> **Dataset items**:
______

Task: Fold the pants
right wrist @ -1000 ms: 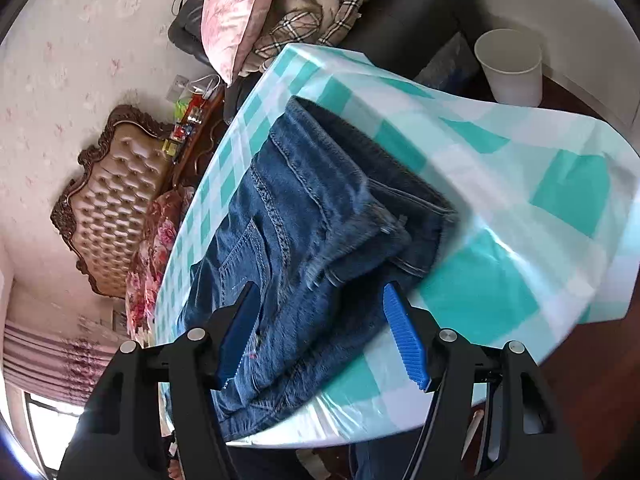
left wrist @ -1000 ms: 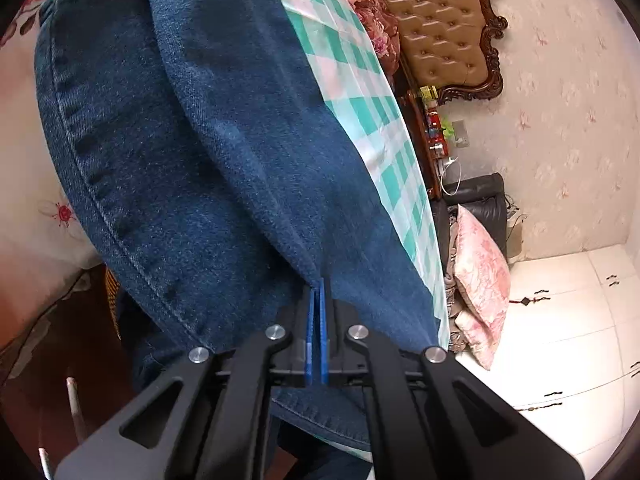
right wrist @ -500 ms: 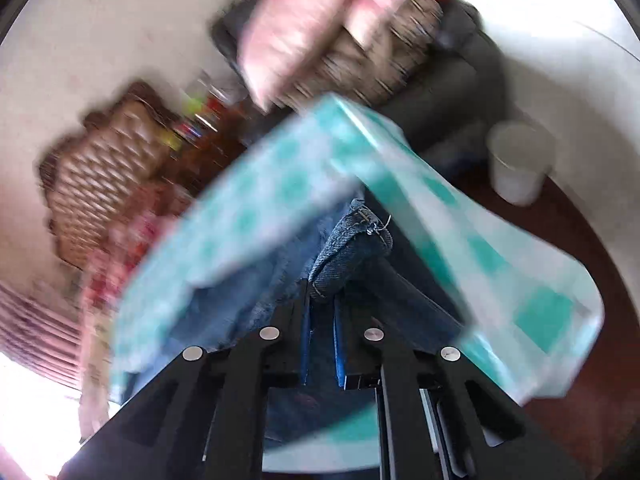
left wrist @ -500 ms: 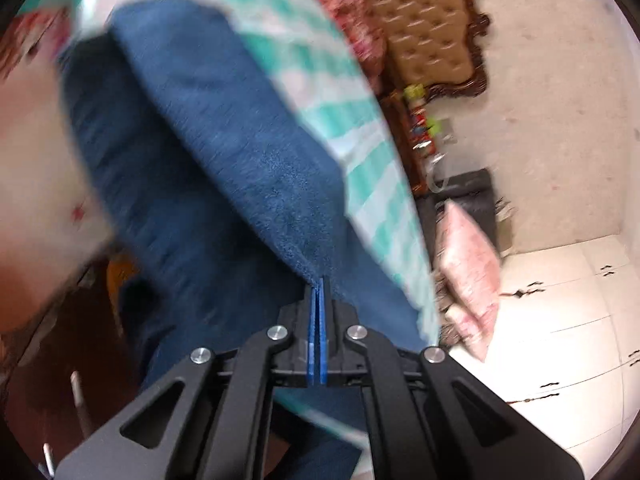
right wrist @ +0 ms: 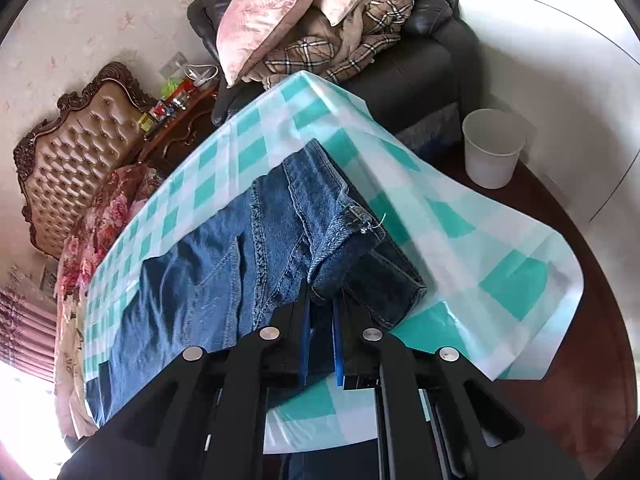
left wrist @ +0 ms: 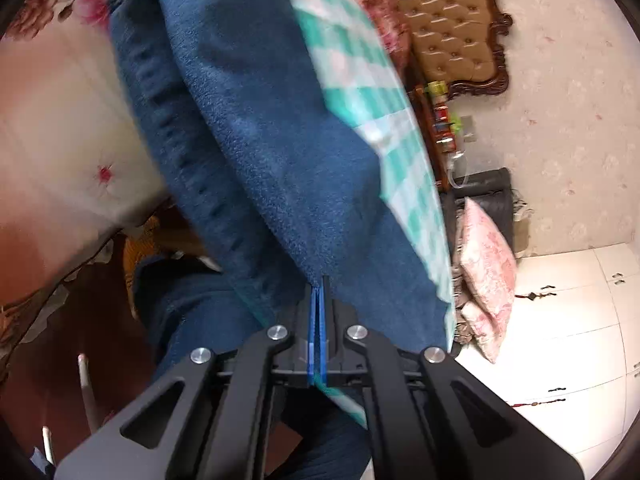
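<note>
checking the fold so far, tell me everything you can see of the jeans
The jeans are dark blue denim with lighter stitched seams and a back pocket, lying partly folded on the teal checked tablecloth. The right gripper is shut on a bunched, stitched edge, lifting it. The left gripper pinches another part, where the denim drapes past the table edge.

In the right wrist view the jeans [right wrist: 248, 264] are taking up the middle of the checked tablecloth [right wrist: 472, 248], leaving bare cloth along the upper left edge and across the right and lower right — room for a gripper to pass. A white bucket [right wrist: 494, 148] is standing at the right, and a dark armchair [right wrist: 416, 76] piled with pillows [right wrist: 276, 8] is crowding the top. In the left wrist view denim [left wrist: 256, 128] is filling the centre — only the lower right is staying open.
</note>
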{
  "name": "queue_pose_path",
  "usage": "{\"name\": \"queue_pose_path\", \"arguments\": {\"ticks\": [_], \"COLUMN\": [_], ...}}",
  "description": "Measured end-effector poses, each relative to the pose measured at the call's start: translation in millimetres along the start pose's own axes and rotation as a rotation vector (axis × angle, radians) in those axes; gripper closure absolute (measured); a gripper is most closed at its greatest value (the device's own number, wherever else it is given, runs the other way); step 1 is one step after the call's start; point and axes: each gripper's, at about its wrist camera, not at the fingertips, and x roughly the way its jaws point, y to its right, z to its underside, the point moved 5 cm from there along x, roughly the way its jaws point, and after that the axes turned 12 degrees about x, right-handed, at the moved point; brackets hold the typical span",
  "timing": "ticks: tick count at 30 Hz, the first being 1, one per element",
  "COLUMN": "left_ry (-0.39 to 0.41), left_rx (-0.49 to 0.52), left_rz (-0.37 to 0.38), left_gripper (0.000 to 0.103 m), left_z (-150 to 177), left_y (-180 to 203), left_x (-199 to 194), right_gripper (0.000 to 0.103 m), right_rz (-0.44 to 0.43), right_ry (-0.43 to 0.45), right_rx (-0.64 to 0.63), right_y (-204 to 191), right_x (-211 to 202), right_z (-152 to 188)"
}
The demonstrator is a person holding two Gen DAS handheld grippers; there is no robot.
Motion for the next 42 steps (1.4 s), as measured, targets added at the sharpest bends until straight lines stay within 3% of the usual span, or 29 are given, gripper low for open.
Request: {"name": "queue_pose_path", "arguments": {"ticks": [2, 6, 10, 12, 14, 16, 20, 24, 26, 30, 33, 35, 37, 40, 42], "left_ry": [-0.011, 0.015, -0.022, -0.007, 0.04, 0.109, 0.21, 0.238, 0.24, 0.29, 0.271, 0.248, 0.264, 0.324, 0.337], "left_rx": [-0.028, 0.011, -0.023, -0.024, -0.035, -0.047, -0.091, -0.093, -0.105, -0.058, -0.104, -0.187, -0.208, -0.179, -0.191], "left_rz": [0.007, 0.003, -0.005, 0.005, 0.003, -0.006, -0.01, -0.022, -0.038, -0.061, -0.081, -0.078, -0.071, -0.109, -0.12], "left_gripper": [0.103, 0.103, 0.102, 0.101, 0.08, 0.073, 0.073, 0.076, 0.1, 0.1, 0.1, 0.099, 0.089, 0.057, 0.052], "left_z": [4, 7, 12, 12, 3, -14, -64, -92, -101, -96, -79, -71, -68, -69, -73], "left_y": [-6, 3, -15, -20, -30, -43, -75, -88, -93, -70, -80, -105, -113, -114, -123], "left_x": [3, -4, 14, 12, 1, -12, -35, -45, -49, -73, -69, -60, -63, -80, -86], "right_gripper": [0.094, 0.094, 0.094, 0.094, 0.094, 0.094, 0.094, 0.094, 0.094, 0.094, 0.094, 0.094, 0.094, 0.094, 0.094], "right_rz": [0.01, 0.012, 0.146, 0.169, 0.182, 0.191, 0.197, 0.194, 0.197, 0.202, 0.2, 0.197, 0.192, 0.18, 0.187], "right_ry": [-0.005, 0.017, -0.014, 0.002, 0.014, 0.012, 0.009, 0.01, 0.011, 0.01, 0.01, 0.006, 0.002, 0.0, 0.004], "right_rx": [-0.003, -0.009, -0.029, -0.048, -0.06, -0.065, -0.066, -0.058, -0.053, -0.055, -0.05, -0.051, -0.054, -0.048, -0.053], "right_y": [3, 1, 16, 18, 17, 16, 17, 16, 16, 15, 15, 15, 16, 18, 18], "right_x": [2, -4, 37, 42, 42, 45, 46, 46, 46, 46, 46, 47, 46, 46, 47], "right_z": [3, 4, 10, 16, 18, 17, 18, 18, 19, 19, 18, 17, 17, 18, 17]}}
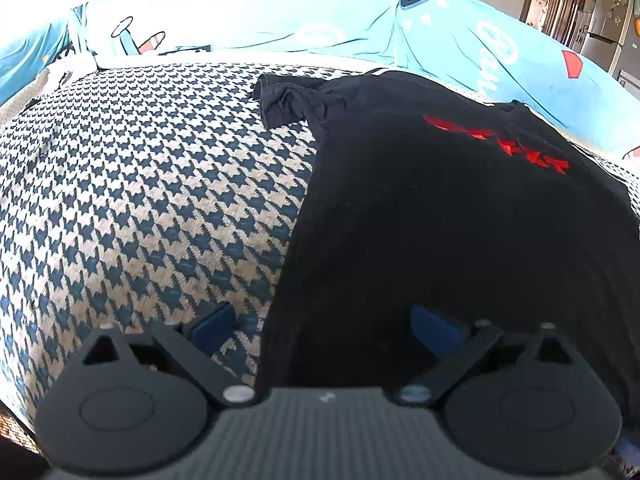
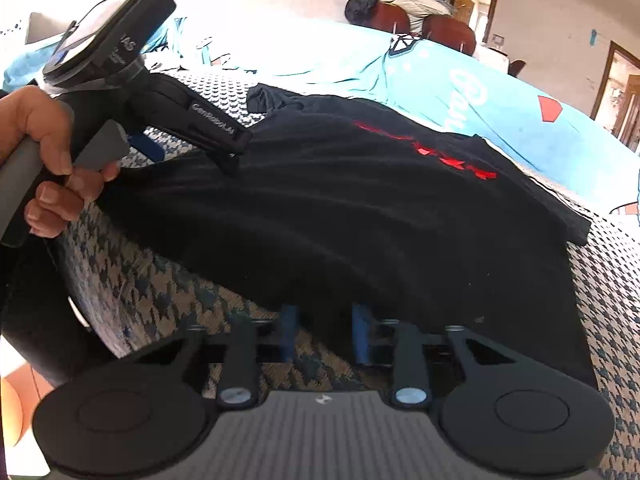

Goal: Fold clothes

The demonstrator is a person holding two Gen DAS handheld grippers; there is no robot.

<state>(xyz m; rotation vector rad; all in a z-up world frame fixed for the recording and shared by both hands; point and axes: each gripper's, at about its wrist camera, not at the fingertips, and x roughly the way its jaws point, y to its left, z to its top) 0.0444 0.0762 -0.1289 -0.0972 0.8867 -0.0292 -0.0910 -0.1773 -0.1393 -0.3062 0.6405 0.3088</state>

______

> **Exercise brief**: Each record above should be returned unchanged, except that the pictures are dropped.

> **Solution below**:
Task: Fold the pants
right wrist @ -1000 ms: 
left wrist @ -1000 ms: 
right wrist @ -500 ms: 
left wrist @ -500 ms: 
right wrist @ +0 ms: 
left wrist @ +0 ms: 
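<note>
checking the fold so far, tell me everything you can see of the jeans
The jeans are dark blue denim with lighter stitched seams and a back pocket, lying partly folded on the teal checked tablecloth. The right gripper is shut on a bunched, stitched edge, lifting it. The left gripper pinches another part, where the denim drapes past the table edge.

In the right wrist view the jeans [right wrist: 248, 264] are taking up the middle of the checked tablecloth [right wrist: 472, 248], leaving bare cloth along the upper left edge and across the right and lower right — room for a gripper to pass. A white bucket [right wrist: 494, 148] is standing at the right, and a dark armchair [right wrist: 416, 76] piled with pillows [right wrist: 276, 8] is crowding the top. In the left wrist view denim [left wrist: 256, 128] is filling the centre — only the lower right is staying open.
</note>
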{
  "name": "queue_pose_path",
  "usage": "{\"name\": \"queue_pose_path\", \"arguments\": {\"ticks\": [_], \"COLUMN\": [_], ...}}",
  "description": "Measured end-effector poses, each relative to the pose measured at the call's start: translation in millimetres along the start pose's own axes and rotation as a rotation vector (axis × angle, radians) in those axes; gripper closure absolute (measured); a gripper is most closed at its greatest value (the device's own number, wherever else it is given, runs the other way); step 1 is one step after the call's start; point and axes: each gripper's, at about its wrist camera, not at the fingertips, and x roughly the way its jaws point, y to its right, z to its underside, the point moved 5 cm from there along x, roughly the way its jaws point, and after that the axes turned 12 degrees about x, right-handed, at the moved point; brackets hold the typical span",
  "timing": "ticks: tick count at 30 Hz, the first being 1, one per element",
  "COLUMN": "left_ry (-0.39 to 0.41), left_rx (-0.49 to 0.52), left_rz (-0.37 to 0.38), left_gripper (0.000 to 0.103 m), left_z (-150 to 177), left_y (-180 to 203), left_x (-199 to 194), right_gripper (0.000 to 0.103 m), right_rz (-0.44 to 0.43), right_ry (-0.43 to 0.45), right_rx (-0.64 to 0.63), right_y (-204 to 191), right_x (-211 to 202), right_z (-152 to 188)"
}
The demonstrator is a person holding two Gen DAS handheld grippers; there is no robot.
Motion for the next 42 steps (1.4 s), as measured, targets added at the sharpest bends until straight lines stay within 3% of the usual span, or 29 are given, gripper low for open.
Request: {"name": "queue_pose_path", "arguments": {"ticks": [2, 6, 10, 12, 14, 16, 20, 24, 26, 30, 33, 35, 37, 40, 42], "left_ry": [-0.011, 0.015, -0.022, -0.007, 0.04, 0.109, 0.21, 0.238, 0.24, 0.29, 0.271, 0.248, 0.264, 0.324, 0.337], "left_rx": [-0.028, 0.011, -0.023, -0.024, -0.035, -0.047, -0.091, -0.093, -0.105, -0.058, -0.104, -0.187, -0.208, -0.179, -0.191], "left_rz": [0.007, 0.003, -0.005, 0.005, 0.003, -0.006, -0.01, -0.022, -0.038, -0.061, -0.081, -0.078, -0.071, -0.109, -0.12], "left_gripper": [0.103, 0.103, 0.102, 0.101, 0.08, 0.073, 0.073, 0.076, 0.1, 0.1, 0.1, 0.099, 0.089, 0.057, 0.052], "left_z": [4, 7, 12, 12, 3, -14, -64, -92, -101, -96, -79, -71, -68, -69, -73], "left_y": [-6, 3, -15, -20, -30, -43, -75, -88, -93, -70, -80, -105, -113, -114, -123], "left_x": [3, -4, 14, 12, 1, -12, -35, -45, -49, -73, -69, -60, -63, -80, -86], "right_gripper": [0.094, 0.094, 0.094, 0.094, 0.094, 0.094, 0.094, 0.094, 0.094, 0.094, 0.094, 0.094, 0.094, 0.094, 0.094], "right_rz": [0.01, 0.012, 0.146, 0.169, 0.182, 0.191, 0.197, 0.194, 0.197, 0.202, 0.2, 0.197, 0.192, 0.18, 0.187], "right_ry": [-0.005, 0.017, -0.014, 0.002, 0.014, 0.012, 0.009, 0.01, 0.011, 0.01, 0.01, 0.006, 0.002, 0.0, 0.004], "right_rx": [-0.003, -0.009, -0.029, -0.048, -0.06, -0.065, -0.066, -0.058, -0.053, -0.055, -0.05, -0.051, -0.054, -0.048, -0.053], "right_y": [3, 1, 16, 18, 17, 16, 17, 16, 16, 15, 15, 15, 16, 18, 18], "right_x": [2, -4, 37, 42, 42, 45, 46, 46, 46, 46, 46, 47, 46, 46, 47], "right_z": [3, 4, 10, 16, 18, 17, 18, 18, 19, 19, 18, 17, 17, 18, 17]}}

Goal: Fold clothes

The demonstrator is a person holding two Gen DAS handheld grippers; there is no robot.

<state>(xyz m; rotation vector rad; all in a z-up world frame fixed for the recording and shared by both hands; point and axes: each gripper's, at about its wrist camera, not at the fingertips, and x roughly the way its jaws point, y to its left, z to its top) 0.0444 0.0762 -0.1289 -0.0972 0.8867 -0.0292 -0.0910 -0.1773 -0.1393 -0.3062 0.6405 0.3088</state>

Work on this exercise has been finished.